On 21 August 2010, the body of 24-year-old prostitute Erzsébet L. was found in a ditch nearby a road connecting Karcag and Buscá. She was last seen on the previous night drinking at the Csikó Fekete pub in Bucsa with friends and relatives. Her boyfriend – who had broken up with her the night prior – went to the location where he had last seen her after Erzsébet failed to return his calls several times, noticing the body after he heard her phone ringing from the ditch. Unlike the previous located victims, all of whom had been stabbed to death, Erzsébet was strangled.

==Profile==
With the help of the FBI, the Hungarian police developed a psychological profile of the Main Road 4 Killer. According to it, the following characteristics apply to him:
- always killed on a Saturday, indicating that he was most likely working on weekdays
- drove a red or burgundy car
- was unsuccessful in his personal life
- hated "assertive" women
- was fond of knives
- was comfortable around prostitutes and often used their services
- was familiar with Karcag and the surrounding area

In an effort to entice the public to give tips, the police sent letters to more than 22,000 families across the country, offering 1 million forints as a reward for any possible leads. In a press conference, Maj. General Attila Petőfi stated that the killer removed all of the victims' clothes and stole their handbags, but noted that there were no signs of sexual abuse. He also disspelled rumors that the victims were decapitated, as well as claims that a recently unearthed skeleton found on the outskirts of Karcag was linked to the case, as it was determined to be that of a male.

However, nobody has ever been charged with any of the cases linked to the Main Road 4 Killer, which remain unsolved. Due to the passage of time and no further violent crimes having been linked to the perpetrator, media outlets have speculated that he is either deceased, imprisoned, or moved away.

In 2022, the reward money was withdrawn and the investigation suspended for all cases besides that of Piroska P. Due to this, if the killer is ever identified in these cases, they cannot be prosecuted.

==Suspects==
===Tibor Foco===
One notable suspect in the case is Tibor Foco, an Austrian national of Hungarian descent who was sentenced to life imprisonment for the torture-murder of prostitute Elfriede "Bunny" Hochgatterer in Linz in 1986. He escaped from prison in 1995 and remains an internationally wanted fugitive sought by both Interpol and Europol. A reward of 8 million Hungarian forints is offered for any information that could lead to his capture.
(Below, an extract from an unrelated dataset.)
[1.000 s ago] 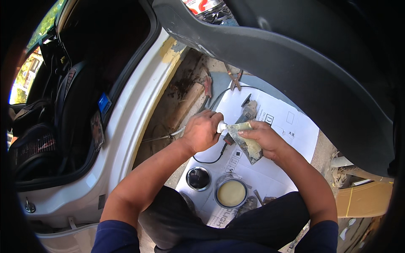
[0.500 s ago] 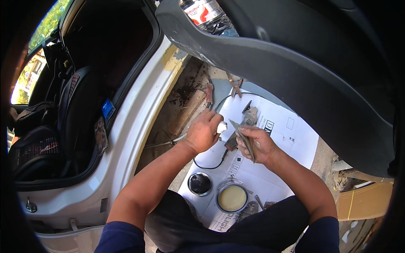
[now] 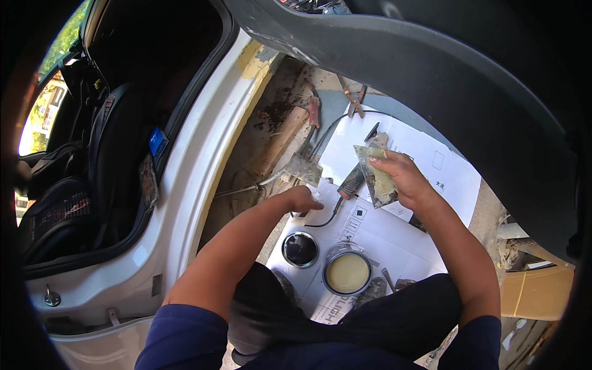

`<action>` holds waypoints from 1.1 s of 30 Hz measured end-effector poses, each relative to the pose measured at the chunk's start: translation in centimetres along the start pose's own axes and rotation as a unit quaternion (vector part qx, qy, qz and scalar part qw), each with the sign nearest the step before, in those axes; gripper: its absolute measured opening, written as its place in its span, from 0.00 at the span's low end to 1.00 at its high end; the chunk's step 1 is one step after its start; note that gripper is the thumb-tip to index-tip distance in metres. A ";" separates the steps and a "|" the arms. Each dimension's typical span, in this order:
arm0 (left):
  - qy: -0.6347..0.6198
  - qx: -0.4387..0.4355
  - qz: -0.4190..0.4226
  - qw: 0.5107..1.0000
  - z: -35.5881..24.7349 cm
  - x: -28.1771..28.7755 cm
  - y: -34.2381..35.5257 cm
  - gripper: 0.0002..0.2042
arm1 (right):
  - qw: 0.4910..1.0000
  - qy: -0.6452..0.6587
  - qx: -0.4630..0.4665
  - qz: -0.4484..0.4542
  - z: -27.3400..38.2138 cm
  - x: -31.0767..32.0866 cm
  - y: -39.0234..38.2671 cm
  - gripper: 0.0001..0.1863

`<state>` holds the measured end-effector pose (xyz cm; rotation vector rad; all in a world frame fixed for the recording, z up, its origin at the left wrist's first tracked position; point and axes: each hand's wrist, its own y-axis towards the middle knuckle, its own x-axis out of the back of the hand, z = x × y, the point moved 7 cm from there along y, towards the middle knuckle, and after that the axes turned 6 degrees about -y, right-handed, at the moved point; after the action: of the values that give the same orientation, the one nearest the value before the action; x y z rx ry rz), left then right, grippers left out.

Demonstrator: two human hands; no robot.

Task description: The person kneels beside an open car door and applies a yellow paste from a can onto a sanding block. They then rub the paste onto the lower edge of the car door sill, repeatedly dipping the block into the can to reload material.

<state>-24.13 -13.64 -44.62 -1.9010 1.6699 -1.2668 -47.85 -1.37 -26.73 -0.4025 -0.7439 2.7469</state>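
Observation:
My right hand [image 3: 398,176] is closed on a flat putty spreader [image 3: 377,182], its broad face smeared with pale yellow-green putty. Low over the white cardboard, my left hand [image 3: 301,200] is closed around a small white object [image 3: 316,196], mostly hidden by the fingers. Just beyond that hand is a grey, putty-stained scraper blade [image 3: 304,170]; whether the hand touches it is unclear. An angle grinder [image 3: 351,180] lies partly behind the spreader. Nearer my knees stand an open can of cream-coloured putty [image 3: 347,274] and a round black-topped container with a silver rim [image 3: 300,250].
White printed cardboard [image 3: 453,185] covers the ground. Pliers [image 3: 353,105], a red-handled tool [image 3: 314,111] and a wood block [image 3: 280,142] lie farther off. The white car door sill [image 3: 213,148] runs along the left; a dark curved panel [image 3: 431,68] overhangs the far right.
The spreader in my right hand has turned from edge-on to show its putty-covered face. My left hand has come nearer to me, uncovering the scraper blade. The view has shifted slightly.

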 end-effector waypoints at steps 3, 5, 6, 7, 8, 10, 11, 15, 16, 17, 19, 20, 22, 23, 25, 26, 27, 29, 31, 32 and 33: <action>0.094 0.035 -0.082 0.992 0.8 0.8 1.5 0.28 | 1.000 -0.005 0.004 0.003 0.0 0.2 0.3 0.20; 0.139 0.064 -0.242 0.958 0.5 2.9 0.7 0.23 | 1.000 -0.006 -0.002 -0.005 -0.1 0.8 0.2 0.21; 0.185 0.023 -0.241 0.952 -0.8 3.4 0.4 0.21 | 1.000 -0.010 -0.006 -0.021 -0.2 1.2 -0.1 0.21; 0.230 -0.017 -0.241 0.943 -1.9 4.6 -0.1 0.21 | 0.999 -0.014 -0.008 -0.035 -0.2 1.5 -0.3 0.21; 0.274 -0.059 -0.240 0.929 -3.0 5.6 -0.4 0.20 | 0.999 -0.018 -0.011 -0.049 -0.1 1.8 -0.5 0.21; 0.217 -0.073 -0.248 0.941 -1.5 6.5 0.6 0.20 | 0.999 -0.028 -0.009 -0.031 0.1 1.7 -0.4 0.21; 0.186 -0.081 -0.250 0.947 -0.7 6.3 1.3 0.20 | 0.999 -0.034 -0.011 -0.023 0.0 1.8 -0.4 0.21; 0.010 -0.114 -0.163 0.980 -2.9 5.2 3.7 0.22 | 0.998 -0.039 -0.014 -0.047 -0.2 3.1 -1.0 0.21; 0.045 -0.133 -0.208 0.968 -4.0 5.2 3.7 0.25 | 0.998 -0.038 -0.015 -0.048 -0.4 3.7 -1.1 0.21; 0.120 -0.152 -0.238 0.952 -4.6 5.4 3.8 0.24 | 0.998 -0.037 -0.017 -0.050 -0.6 4.0 -1.2 0.21; 0.265 -0.185 -0.295 0.899 -5.0 5.4 4.3 0.23 | 0.997 -0.041 -0.027 -0.067 -0.2 3.8 -1.7 0.20; 0.289 -0.159 -0.283 0.901 -4.1 5.2 4.7 0.21 | 0.996 -0.044 -0.033 -0.075 -0.2 3.7 -1.9 0.20; 0.333 -0.113 -0.252 0.902 -3.2 4.7 4.9 0.16 | 0.996 -0.061 -0.026 -0.068 -0.4 3.9 -2.2 0.20; 0.331 -0.090 -0.216 0.914 -2.9 4.2 5.5 0.16 | 0.995 -0.070 -0.022 -0.063 -0.6 3.9 -2.4 0.20; 0.335 -0.037 -0.154 0.929 -3.2 5.5 5.0 0.15 | 0.994 -0.089 0.000 -0.065 -0.5 3.8 -2.5 0.20; 0.208 -0.059 -0.180 0.960 -1.5 6.0 5.7 0.12 | 0.993 -0.099 0.011 -0.065 -0.6 3.6 -2.4 0.21; 0.146 -0.067 -0.174 0.972 -2.4 7.1 5.0 0.12 | 0.991 -0.118 0.024 -0.063 -0.4 3.4 -2.2 0.21; 0.021 -0.085 -0.161 0.983 -5.7 9.8 1.7 0.13 | 0.985 -0.156 0.053 -0.060 -0.2 2.8 -1.6 0.21; -0.178 -0.136 -0.132 0.966 -7.3 10.4 -2.1 0.12 | 0.936 -0.315 0.131 -0.091 0.4 2.2 -0.6 0.23; -0.243 -0.159 -0.116 0.950 -8.8 10.7 -4.6 0.11 | 0.908 -0.374 0.155 -0.108 1.1 1.3 -0.4 0.24; -0.308 -0.179 -0.097 0.929 -10.0 10.7 -7.1 0.10 | 0.877 -0.431 0.175 -0.125 1.7 0.3 -0.5 0.24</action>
<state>-28.09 -18.35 -29.53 -2.3907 1.4512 -0.3336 -48.58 -1.64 -25.09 0.9819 -0.3836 2.6401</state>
Due to the nature of his crime, Foco has been proposed as a possible suspect in the Main Road 4 Killer case. Besides this, both Hungarian and Austrian media have speculated that he might be responsible for other murders in his native Austria committed while on the run from the law.

===Jozséf E.===
A suspect in the murder of Piroska P. was a man named Jozséf E., a football coach who confessed to killing prostitute Amália F. in Lakitelek in 2010 after being arrested for the near-fatal stabbing of another woman on a highway two years later. In his confession, he claimed that the woman made fun of him for being unable to sustain an erection, after which he beat her to death with a car jack. For these crimes, he was convicted and sentenced to life imprisonment in 2015.

Jozséf was suspected because he admitted to having sex with Piroska P. on previous occasions, but steadfastly denied involvement in the murder.

===Antal K.===
Yet another suspect in the murder of Piroska P. was 46-year-old accountant Antal K., who was arrested for the 2018 murder of a prostitute in Mándok and the attempted murder of a store clerk in Nyíregyháza. While investigating him, authorities learned that Antal had previously been in a relationship with Piroska, leading them to consider him a possible suspect. However, investigators were unable to link him to any of the cases.